- **What you should do**: Nothing in the data should be left out or altered when it is retyped.

────────

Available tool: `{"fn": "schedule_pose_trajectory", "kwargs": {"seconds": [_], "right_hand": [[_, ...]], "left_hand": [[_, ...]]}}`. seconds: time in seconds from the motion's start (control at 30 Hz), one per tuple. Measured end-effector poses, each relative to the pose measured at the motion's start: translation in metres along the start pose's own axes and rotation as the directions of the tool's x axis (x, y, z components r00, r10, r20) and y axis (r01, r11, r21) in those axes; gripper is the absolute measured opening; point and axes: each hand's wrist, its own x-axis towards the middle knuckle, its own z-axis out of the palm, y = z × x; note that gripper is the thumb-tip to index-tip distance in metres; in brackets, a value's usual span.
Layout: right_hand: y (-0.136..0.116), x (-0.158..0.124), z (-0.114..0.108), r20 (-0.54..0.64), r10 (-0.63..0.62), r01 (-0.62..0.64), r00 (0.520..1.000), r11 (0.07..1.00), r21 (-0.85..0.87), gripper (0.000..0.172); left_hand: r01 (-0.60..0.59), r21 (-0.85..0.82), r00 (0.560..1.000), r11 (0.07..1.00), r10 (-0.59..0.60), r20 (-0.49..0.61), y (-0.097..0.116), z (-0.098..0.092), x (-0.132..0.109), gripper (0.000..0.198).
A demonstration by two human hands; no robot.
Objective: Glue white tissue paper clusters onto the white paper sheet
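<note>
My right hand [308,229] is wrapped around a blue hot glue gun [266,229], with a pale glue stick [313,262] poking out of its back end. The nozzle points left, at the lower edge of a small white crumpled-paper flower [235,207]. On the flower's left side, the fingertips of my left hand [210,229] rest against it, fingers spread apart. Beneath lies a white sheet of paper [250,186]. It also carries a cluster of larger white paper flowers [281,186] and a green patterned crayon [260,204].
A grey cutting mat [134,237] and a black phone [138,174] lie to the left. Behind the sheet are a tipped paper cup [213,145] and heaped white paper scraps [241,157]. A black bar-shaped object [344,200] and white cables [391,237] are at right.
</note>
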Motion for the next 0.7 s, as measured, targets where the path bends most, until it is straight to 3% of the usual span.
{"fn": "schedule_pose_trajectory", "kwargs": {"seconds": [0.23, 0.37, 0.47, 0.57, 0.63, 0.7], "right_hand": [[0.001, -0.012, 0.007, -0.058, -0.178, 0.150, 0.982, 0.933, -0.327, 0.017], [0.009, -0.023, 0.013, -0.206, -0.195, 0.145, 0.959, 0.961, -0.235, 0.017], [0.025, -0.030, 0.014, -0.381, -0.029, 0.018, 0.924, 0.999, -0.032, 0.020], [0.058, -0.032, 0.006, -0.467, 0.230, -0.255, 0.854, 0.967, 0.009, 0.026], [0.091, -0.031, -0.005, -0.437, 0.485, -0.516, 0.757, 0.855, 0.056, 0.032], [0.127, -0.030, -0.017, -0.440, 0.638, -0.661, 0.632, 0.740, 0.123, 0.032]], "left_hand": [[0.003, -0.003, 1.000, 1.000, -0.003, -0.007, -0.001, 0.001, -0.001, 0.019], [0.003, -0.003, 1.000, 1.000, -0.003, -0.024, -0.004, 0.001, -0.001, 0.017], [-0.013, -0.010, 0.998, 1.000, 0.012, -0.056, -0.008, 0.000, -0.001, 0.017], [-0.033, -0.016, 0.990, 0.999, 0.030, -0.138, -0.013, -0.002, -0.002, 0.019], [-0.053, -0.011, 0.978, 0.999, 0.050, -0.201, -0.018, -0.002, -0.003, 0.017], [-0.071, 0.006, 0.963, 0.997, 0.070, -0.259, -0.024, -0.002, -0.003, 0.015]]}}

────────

- **Your solution**:
Available tool: `{"fn": "schedule_pose_trajectory", "kwargs": {"seconds": [_], "right_hand": [[_, ...]], "left_hand": [[_, ...]]}}`. seconds: time in seconds from the motion's start (control at 30 Hz), one per tuple. Measured end-effector poses, each relative to the pose measured at the motion's start: translation in metres along the start pose's own axes and rotation as the directions of the tool's x axis (x, y, z components r00, r10, r20) and y axis (r01, r11, r21) in those axes; gripper is the absolute measured opening; point and axes: each hand's wrist, its own x-axis towards the middle knuckle, its own z-axis out of the palm, y = z × x; note that gripper is the thumb-tip to index-tip distance in metres; in brackets, a value's usual span.
Layout: right_hand: y (-0.136..0.116), x (-0.158..0.124), z (-0.114..0.108), r20 (-0.54..0.64), r10 (-0.63..0.62), r01 (-0.62..0.64), r00 (0.520..1.000), r11 (0.07..1.00), r21 (-0.85..0.87), gripper (0.000..0.172); left_hand: r01 (-0.60..0.59), r21 (-0.85..0.82), r00 (0.560..1.000), r11 (0.07..1.00), r10 (-0.59..0.60), r20 (-0.49..0.61), y (-0.097..0.116), z (-0.098..0.092), x (-0.132..0.109), gripper (0.000..0.198).
A demonstration by two human hands; no robot.
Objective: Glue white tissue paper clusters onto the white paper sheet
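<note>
My right hand [308,229] is wrapped around a blue hot glue gun [266,229], with a pale glue stick [313,262] poking out of its back end. The nozzle points left, at the lower edge of a small white crumpled-paper flower [235,207]. On the flower's left side, the fingertips of my left hand [210,229] rest against it, fingers spread apart. Beneath lies a white sheet of paper [250,186]. It also carries a cluster of larger white paper flowers [281,186] and a green patterned crayon [260,204].
A grey cutting mat [134,237] and a black phone [138,174] lie to the left. Behind the sheet are a tipped paper cup [213,145] and heaped white paper scraps [241,157]. A black bar-shaped object [344,200] and white cables [391,237] are at right.
</note>
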Motion for the next 0.7 s, as measured, targets where the path bends most, until it is straight to 3% of the usual span.
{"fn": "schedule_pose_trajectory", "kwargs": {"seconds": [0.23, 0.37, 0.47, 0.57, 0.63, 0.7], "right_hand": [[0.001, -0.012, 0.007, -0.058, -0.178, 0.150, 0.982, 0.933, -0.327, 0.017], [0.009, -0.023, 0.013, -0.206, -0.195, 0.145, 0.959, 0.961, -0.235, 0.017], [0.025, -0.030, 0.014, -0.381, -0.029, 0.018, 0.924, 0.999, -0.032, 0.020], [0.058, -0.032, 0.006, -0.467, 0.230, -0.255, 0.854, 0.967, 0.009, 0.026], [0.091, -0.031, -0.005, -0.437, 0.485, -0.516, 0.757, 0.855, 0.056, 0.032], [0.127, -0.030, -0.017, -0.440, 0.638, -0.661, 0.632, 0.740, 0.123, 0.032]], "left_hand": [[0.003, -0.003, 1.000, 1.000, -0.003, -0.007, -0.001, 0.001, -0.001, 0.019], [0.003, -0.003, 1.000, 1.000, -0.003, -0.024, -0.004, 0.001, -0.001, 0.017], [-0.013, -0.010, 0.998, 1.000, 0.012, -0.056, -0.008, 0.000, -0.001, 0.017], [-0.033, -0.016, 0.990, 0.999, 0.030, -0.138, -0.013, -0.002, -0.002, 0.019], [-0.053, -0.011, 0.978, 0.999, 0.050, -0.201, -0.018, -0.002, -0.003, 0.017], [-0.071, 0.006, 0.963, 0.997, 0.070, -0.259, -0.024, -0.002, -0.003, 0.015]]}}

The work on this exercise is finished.